Experimental data from previous assay runs:
- Efficacy Reasoning: Identify similar compounds from past screens and provide detailed mechanistic comparisons
- Get All Compounds: Retrieve full dataset of screened compounds with efficacy scores
- Get Runs: Access complete past agent trajectories for specific reference compounds
- RAG Query: Semantic search over past agent runs to learn from previous successes and failures More info at backend/agentic_system/tools/litl_tools.py.
Tool notes:
- All tools implement caching and rate limiting to ensure efficient and responsible API usage.
- Pubchem, ChemBL, and Search tools are wrapped with
ai_summarized_output, which will add an additionalgoalparam to each tool call (for the intended information the agent wants when calling this tool) and translates each raw API result into output relevant to this goal with a simple DSPy module. We have found that this reduces agent token usage (and cost) by about 50% and makes the tool results much more human-readable.
Our current proprietary assay results include efficacy and toxicity (percent of cells remaining after applying compound) measurements for 50 compounds. We only thoroughly evaluate the efficacy predictions. 8 out of these 50 compounds had less than 20% of cells remaining, our cutoff for useful efficacy data. Thus, we have about 42 compound efficacy results we can use to evaluate our system.
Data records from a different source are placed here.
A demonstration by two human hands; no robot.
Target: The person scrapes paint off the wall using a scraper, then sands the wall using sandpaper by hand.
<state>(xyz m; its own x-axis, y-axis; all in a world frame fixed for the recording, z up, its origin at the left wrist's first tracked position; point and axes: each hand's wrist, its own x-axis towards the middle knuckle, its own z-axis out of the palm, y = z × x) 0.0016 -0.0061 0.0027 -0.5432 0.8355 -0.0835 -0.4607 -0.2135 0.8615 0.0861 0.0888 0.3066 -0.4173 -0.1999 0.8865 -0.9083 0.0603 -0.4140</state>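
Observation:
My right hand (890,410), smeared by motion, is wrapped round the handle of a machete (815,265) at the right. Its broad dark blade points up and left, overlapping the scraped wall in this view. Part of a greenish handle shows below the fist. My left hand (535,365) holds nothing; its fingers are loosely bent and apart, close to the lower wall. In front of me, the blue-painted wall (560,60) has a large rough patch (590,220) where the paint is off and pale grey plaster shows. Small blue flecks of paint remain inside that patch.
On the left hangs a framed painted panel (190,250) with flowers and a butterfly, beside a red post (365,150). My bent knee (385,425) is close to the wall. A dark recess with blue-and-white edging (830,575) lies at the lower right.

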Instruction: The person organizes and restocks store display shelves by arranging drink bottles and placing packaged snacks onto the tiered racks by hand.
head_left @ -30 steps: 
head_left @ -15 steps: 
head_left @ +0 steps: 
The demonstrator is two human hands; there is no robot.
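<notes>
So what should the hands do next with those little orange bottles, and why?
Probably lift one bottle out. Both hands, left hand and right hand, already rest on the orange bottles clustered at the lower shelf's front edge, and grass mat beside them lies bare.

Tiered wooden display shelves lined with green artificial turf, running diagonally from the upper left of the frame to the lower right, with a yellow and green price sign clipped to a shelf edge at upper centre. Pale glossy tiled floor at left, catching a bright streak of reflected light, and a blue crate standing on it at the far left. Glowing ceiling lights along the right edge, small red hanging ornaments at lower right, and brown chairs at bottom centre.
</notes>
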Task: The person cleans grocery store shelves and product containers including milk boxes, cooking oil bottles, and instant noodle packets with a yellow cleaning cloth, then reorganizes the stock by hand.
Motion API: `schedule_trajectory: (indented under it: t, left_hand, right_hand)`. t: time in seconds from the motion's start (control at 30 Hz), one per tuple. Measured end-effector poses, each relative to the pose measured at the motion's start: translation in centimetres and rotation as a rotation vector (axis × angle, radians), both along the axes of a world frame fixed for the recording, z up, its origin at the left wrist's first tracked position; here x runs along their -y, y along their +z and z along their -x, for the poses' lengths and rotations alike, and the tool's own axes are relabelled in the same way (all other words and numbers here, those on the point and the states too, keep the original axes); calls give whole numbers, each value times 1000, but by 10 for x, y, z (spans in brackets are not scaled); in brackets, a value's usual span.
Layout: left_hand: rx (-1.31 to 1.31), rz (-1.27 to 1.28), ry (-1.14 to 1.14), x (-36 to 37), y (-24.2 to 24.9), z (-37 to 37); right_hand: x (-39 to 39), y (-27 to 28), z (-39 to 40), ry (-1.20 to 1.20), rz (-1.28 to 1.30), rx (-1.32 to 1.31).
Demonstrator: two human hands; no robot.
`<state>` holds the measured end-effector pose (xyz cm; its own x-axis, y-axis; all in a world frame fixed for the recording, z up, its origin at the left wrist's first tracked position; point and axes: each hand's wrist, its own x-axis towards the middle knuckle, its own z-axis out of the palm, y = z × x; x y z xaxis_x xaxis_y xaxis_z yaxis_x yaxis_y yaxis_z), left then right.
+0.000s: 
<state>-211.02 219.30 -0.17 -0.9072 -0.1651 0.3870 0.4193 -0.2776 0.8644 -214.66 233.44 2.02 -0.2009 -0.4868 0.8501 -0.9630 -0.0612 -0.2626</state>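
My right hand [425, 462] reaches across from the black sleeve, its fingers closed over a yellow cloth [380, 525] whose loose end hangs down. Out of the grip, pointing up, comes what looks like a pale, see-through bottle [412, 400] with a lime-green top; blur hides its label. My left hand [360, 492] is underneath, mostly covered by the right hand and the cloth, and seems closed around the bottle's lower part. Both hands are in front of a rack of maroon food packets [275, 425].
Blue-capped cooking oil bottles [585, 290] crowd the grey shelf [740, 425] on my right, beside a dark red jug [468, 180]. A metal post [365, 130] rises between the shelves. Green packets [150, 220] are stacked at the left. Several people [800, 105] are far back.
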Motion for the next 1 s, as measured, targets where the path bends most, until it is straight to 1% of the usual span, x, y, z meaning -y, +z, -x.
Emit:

We evaluate 3 efficay agents for efficacy accuracy:
- Gemini (No LITL): Gemini 2.5 Pro model without any LITL tools.
- Gemini (LITL): Gemini 2.5 Pro model with LITL tools.
- Grok (LITL): Grok 4 fast reasoning model with LITL tools.
None of these agents performed significantly better than a random baseline for predicting compound efficacy.
The summary plot below shows the agents are spot on with some compound predictions, but generally miss. LITL tools do have a significant effect for some compounds, with LITL tools sometimes helping, sometimes hurting prediction accuracy. LLM does not have a very significant impact on predicted efficacy, but will have a significant impact on agent run cost, time, and steps.
*Note: we redact compound names to protect Fibrolytix proprietary assay results.
More results available at backend/examples/litl_eval.ipynb.